Fini les heures supplémentaires à Sainte-Thérèse: le syndicat durcit le ton
Sans contrat de travail depuis près de trois ans et demi, les salariés cols blancs et cols bleus de la Ville de Sainte-Thérèse déclencheront dès lundi minuit une grève générale visant toute heure supplémentaire effectuée en dehors de la journée normale de travail.
«Nous pensons avoir besoin de faire ce moyen de pression pour faire bouger les choses à la table de négociations», a mentionné Yanick Dubois, vice-président du syndicat des employés.
L’employeur et le syndicat ont conclu une entente sur les services essentiels à maintenir durant cette grève légale d’une durée indéterminée.
À titre d’exemple, après les heures normales de travail, le syndicat s’engage «à fournir le personnel nécessaire pour effectuer les réparations en cas de bris d’aqueduc, du réseau d'égout et aux stations de pompage».
Si un bris de la chaussée devait survenir, les employés procéderaient également à la signalisation appropriée.

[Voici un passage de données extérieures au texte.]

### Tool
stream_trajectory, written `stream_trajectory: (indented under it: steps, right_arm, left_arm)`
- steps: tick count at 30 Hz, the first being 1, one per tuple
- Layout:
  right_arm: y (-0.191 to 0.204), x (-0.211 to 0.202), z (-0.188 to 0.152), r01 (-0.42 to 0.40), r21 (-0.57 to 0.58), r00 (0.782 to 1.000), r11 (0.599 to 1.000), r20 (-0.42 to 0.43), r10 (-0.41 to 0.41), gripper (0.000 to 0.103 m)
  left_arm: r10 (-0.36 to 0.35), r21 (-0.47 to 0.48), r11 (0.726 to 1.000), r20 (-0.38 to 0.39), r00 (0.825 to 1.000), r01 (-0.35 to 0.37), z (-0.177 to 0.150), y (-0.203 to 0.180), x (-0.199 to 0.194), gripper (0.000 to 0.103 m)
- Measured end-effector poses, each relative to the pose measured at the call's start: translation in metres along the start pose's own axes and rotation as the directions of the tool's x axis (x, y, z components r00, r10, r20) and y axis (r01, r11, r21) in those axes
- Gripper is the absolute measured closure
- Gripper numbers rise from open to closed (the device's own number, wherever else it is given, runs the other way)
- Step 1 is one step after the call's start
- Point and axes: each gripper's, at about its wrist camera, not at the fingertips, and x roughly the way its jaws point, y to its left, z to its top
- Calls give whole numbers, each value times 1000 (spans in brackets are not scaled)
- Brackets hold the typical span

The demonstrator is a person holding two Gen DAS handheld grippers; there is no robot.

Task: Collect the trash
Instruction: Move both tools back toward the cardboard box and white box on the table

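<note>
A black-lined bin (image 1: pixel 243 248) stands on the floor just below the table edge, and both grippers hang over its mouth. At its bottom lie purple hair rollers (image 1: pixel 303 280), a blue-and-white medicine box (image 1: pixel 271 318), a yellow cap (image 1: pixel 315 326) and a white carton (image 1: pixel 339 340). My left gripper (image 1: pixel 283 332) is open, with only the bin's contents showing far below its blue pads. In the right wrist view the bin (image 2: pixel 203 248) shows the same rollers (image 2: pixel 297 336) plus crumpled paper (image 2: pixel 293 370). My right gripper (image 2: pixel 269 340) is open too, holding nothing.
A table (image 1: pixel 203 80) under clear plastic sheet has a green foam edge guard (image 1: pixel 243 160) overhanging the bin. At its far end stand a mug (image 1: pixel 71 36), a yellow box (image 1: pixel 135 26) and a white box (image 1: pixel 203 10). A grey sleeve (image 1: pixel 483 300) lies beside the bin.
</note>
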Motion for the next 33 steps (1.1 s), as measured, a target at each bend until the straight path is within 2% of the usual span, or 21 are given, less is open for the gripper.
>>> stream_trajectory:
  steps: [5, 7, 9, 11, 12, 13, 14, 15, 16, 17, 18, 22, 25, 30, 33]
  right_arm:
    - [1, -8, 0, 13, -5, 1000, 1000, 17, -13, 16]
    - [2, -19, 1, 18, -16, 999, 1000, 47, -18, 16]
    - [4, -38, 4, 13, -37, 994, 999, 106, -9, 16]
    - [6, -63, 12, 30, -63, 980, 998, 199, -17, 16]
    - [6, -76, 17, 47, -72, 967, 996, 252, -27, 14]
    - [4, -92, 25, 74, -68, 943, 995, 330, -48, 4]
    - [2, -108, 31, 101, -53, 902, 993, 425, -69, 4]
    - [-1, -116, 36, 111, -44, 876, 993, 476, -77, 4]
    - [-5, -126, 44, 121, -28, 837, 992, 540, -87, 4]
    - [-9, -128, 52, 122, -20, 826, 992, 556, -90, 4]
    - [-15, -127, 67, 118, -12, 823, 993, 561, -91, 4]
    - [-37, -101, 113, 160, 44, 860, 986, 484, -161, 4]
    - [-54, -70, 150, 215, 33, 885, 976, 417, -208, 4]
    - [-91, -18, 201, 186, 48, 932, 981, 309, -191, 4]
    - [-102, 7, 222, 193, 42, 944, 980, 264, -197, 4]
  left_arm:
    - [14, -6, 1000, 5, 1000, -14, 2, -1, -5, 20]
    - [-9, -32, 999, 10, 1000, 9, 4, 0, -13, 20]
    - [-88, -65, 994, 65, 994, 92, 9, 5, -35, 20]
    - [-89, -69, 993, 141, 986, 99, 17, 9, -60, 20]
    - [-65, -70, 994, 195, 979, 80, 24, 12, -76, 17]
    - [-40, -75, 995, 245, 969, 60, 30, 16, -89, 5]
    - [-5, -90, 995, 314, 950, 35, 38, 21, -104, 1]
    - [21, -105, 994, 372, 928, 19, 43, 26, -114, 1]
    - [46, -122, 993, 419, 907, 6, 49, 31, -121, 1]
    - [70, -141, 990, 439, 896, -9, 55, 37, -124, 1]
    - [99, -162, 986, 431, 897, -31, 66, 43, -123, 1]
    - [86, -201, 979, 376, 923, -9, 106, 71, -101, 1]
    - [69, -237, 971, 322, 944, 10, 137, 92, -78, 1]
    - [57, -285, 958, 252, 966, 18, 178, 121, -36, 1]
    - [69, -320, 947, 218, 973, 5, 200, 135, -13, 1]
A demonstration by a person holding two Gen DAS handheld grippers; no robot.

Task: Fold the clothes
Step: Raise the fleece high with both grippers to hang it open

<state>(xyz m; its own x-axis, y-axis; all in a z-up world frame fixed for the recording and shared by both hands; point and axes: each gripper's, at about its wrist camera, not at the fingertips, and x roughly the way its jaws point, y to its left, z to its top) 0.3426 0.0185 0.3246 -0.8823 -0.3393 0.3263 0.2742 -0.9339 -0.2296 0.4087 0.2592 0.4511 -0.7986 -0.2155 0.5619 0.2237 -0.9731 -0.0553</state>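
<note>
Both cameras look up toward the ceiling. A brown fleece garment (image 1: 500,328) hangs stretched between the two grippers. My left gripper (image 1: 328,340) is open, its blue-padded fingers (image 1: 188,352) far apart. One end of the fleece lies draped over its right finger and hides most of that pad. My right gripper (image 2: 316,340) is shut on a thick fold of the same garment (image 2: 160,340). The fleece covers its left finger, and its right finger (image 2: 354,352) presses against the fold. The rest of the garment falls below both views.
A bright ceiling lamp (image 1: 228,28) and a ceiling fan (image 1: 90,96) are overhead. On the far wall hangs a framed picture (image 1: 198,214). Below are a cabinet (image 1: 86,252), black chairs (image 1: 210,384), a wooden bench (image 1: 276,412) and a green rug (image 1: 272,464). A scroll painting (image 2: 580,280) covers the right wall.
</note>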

L’entente prévoit aussi que les salariés fournissent l’effort nécessaire lors de «situations exceptionnelles» où la santé et la sécurité des citoyens sont mises en cause.

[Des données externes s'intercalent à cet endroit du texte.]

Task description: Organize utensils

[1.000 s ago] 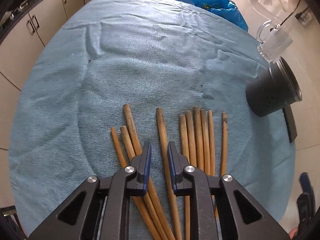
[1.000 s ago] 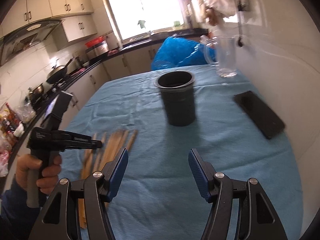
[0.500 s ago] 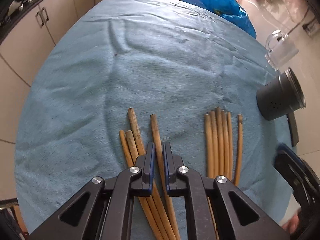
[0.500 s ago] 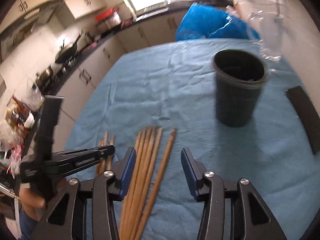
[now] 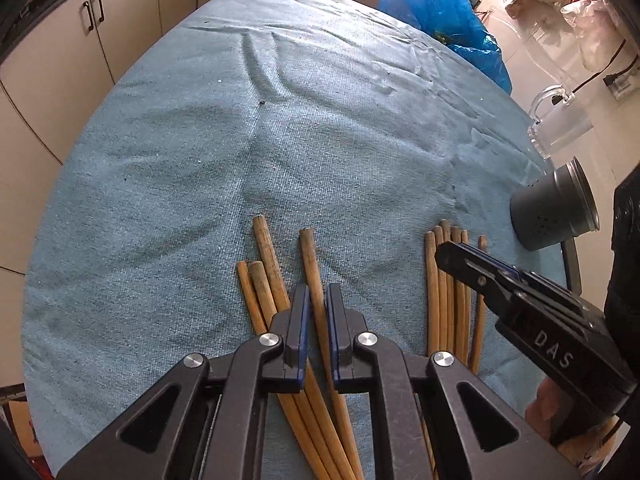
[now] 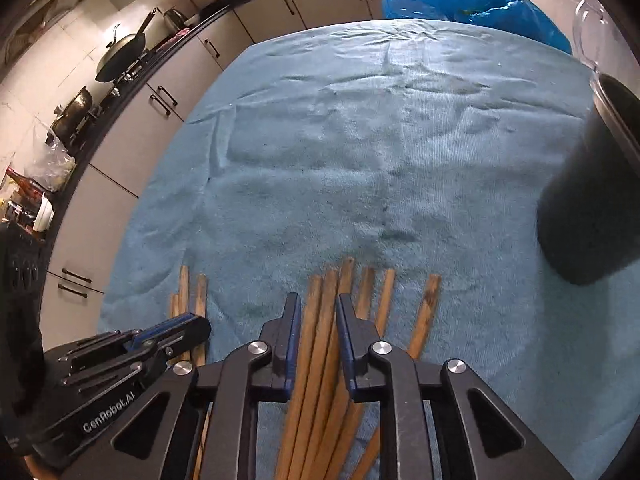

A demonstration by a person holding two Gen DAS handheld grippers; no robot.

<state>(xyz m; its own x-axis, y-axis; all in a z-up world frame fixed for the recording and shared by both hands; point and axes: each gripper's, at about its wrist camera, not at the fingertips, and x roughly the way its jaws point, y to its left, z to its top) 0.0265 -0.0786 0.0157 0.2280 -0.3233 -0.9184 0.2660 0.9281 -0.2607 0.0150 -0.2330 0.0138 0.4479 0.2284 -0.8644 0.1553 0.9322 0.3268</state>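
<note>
Step in hand: pick-up of the chopsticks, both hands at once. The left tongs (image 5: 317,300) are closed on a single chopstick (image 5: 310,264) that lies apart from the left bundle (image 5: 262,264) on the desk (image 5: 200,140). The right tongs (image 6: 318,316) have just been closing over the right bundle (image 6: 320,300). Two or three sticks now lie between their blue pads, and the pads appear to touch the outer ones, though firm pressure cannot be confirmed. Other sticks of that bundle lie outside the jaws to the right.

Next move, as judged: lift both catches clear of the cloth, tilt them upright and carry them to the dark holder (image 5: 556,216), which stands well apart at the far right. The right grip needs care, since round sticks can roll and slip free.

Materials: the chopsticks are slim, round, light brown wood or bamboo with blunt, darkened ends. The desk carries a blue towelling cloth, soft and creased. The holder is a matt grey cylinder with small perforations and a rimmed mouth. A clear glass mug (image 5: 560,128) stands beyond it.
</note>
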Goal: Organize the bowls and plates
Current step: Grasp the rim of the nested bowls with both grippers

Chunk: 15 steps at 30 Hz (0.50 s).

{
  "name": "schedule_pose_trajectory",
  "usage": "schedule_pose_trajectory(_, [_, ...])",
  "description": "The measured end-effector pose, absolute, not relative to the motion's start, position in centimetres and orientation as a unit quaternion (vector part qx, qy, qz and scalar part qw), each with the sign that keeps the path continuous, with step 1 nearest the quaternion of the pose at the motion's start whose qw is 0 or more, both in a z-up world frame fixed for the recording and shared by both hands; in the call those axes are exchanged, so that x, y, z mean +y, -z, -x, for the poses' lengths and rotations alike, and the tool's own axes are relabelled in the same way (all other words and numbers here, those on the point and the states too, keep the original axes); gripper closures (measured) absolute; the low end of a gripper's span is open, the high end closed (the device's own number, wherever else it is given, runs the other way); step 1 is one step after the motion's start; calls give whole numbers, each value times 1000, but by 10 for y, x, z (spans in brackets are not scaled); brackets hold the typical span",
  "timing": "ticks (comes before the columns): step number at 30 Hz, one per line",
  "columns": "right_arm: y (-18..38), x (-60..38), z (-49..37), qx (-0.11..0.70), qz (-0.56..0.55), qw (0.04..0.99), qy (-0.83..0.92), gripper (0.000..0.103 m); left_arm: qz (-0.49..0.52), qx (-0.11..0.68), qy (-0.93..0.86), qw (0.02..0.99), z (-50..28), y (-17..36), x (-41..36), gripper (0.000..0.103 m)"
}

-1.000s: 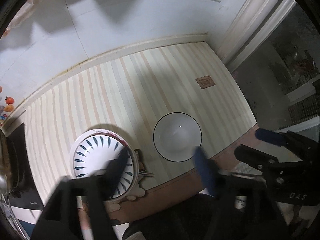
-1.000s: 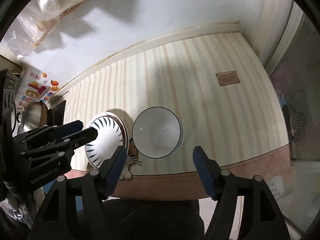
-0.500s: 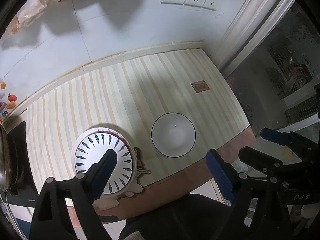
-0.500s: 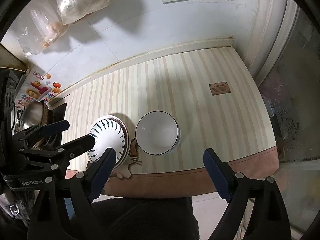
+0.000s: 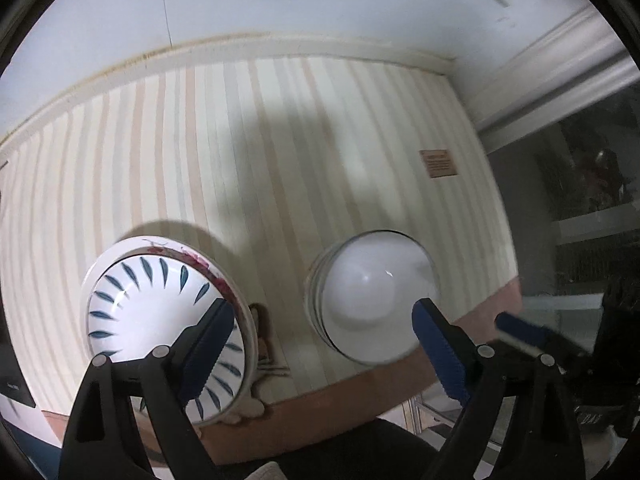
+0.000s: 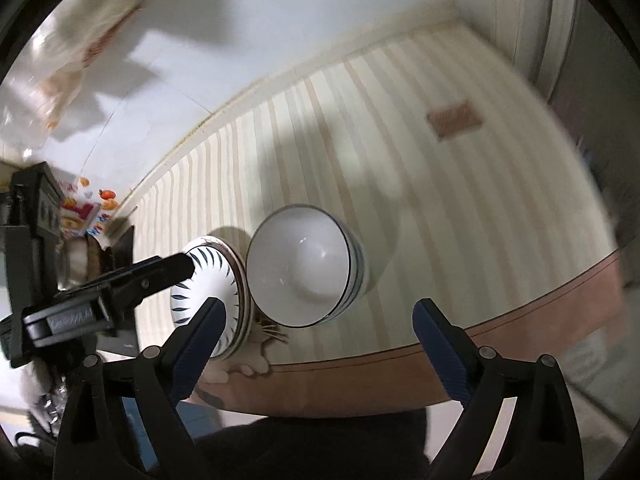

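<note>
A stack of plates, the top one white with a blue leaf pattern (image 5: 160,312), sits near the table's front edge; it also shows in the right wrist view (image 6: 212,280). Beside it on the right stands a stack of white bowls with dark rims (image 5: 372,296), also seen in the right wrist view (image 6: 304,272). My left gripper (image 5: 320,344) is open and empty, hovering above and between plates and bowls. My right gripper (image 6: 320,344) is open and empty, just in front of the bowls. The left gripper's body (image 6: 100,292) reaches over the plates in the right wrist view.
The striped tablecloth (image 5: 240,152) has a brown label (image 5: 439,163) at the right and a brown front border (image 6: 520,312). A white tiled wall (image 5: 280,0) stands behind. A dark appliance and stickers (image 6: 80,208) are at the left.
Both grippers have dropped closer to the table, so plates and bowls look much larger. Both stay open. The plates and bowls have not moved.
</note>
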State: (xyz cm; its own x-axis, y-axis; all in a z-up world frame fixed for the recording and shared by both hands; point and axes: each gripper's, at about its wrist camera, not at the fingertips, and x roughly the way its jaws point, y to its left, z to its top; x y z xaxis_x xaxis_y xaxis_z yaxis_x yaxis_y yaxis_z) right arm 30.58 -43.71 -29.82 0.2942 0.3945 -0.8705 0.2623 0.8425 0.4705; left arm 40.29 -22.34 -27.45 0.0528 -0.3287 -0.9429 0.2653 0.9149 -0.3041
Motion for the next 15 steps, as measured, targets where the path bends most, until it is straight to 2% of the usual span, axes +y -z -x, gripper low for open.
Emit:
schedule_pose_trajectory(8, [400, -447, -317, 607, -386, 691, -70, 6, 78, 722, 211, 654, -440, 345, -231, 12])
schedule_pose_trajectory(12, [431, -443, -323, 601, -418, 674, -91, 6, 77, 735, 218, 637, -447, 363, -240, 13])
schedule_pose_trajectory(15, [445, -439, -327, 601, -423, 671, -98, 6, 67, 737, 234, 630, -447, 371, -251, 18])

Dans une décision rendue jeudi, la Commission des relations du travail a estimé «suffisants» les services essentiels prévus dans cette entente.
Négociations difficiles
Comme plusieurs employés de différents services font des heures supplémentaires à Sainte-Thérèse, Yanick Dubois espère que l’intensification des moyens de pression incite l’employeur à revenir à la table de négociations.
«Étant donné que nous ne sommes pas un grand groupe d’employés comparativement aux villes aux alentours, il faut être capable de combler en heures supplémentaires afin de donner les mêmes services. À partir de là, la grève va venir paralyser certains services de la ville», a prévenu M. Dubois.

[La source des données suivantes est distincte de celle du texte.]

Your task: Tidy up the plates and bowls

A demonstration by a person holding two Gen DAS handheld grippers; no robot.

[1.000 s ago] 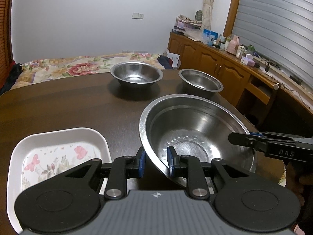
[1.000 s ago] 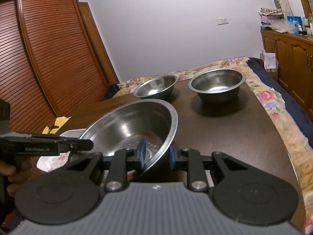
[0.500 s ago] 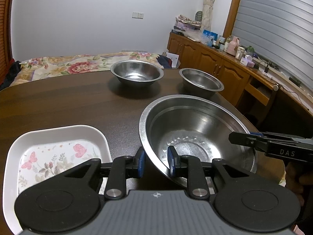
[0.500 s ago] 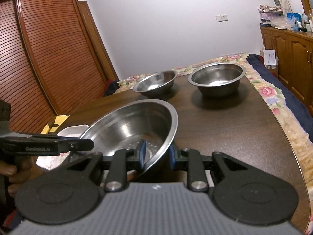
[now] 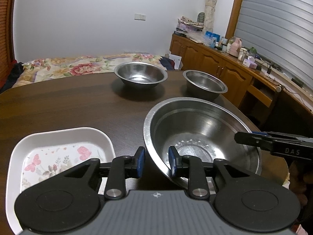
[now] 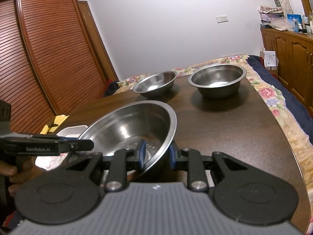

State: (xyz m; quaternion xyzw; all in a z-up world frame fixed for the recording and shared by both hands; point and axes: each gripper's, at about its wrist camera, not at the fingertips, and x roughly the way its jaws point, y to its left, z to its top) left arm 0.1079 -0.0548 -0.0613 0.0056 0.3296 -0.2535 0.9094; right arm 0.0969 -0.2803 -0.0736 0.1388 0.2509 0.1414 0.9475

Faut-il le rappeler, le conflit avait forcé l’annulation de la Fête nationale l’an dernier. À un mois des festivités et compte tenu de la grève qui sera déclenchée à partir de lundi, peut-on penser que l’histoire se répète le mois prochain? Si rien n’est fait d’ici là, il est possible que oui, répond M. Dubois.
«Il y a des employés en temps supplémentaire qui ne seront pas là. On ne veut pas brimer la population. Les élus savaient l’an dernier qu’il y avait un problème. On se retrouve un an plus tard et au même point», a-t-il mentionné.
M. Dubois a rappelé que les négociations achoppaient entre autres sur la portion des régimes de retraite. Il déplore qu'aucune rencontre de négociations ne soit inscrite à l’agenda.
«Nous sommes prêts à négocier le jour, la nuit, les fins de semaine. La balle est dans leur camp. Ce n’est pas vrai qu’ils vont nous avoir à l’usure», a-t-il indiqué.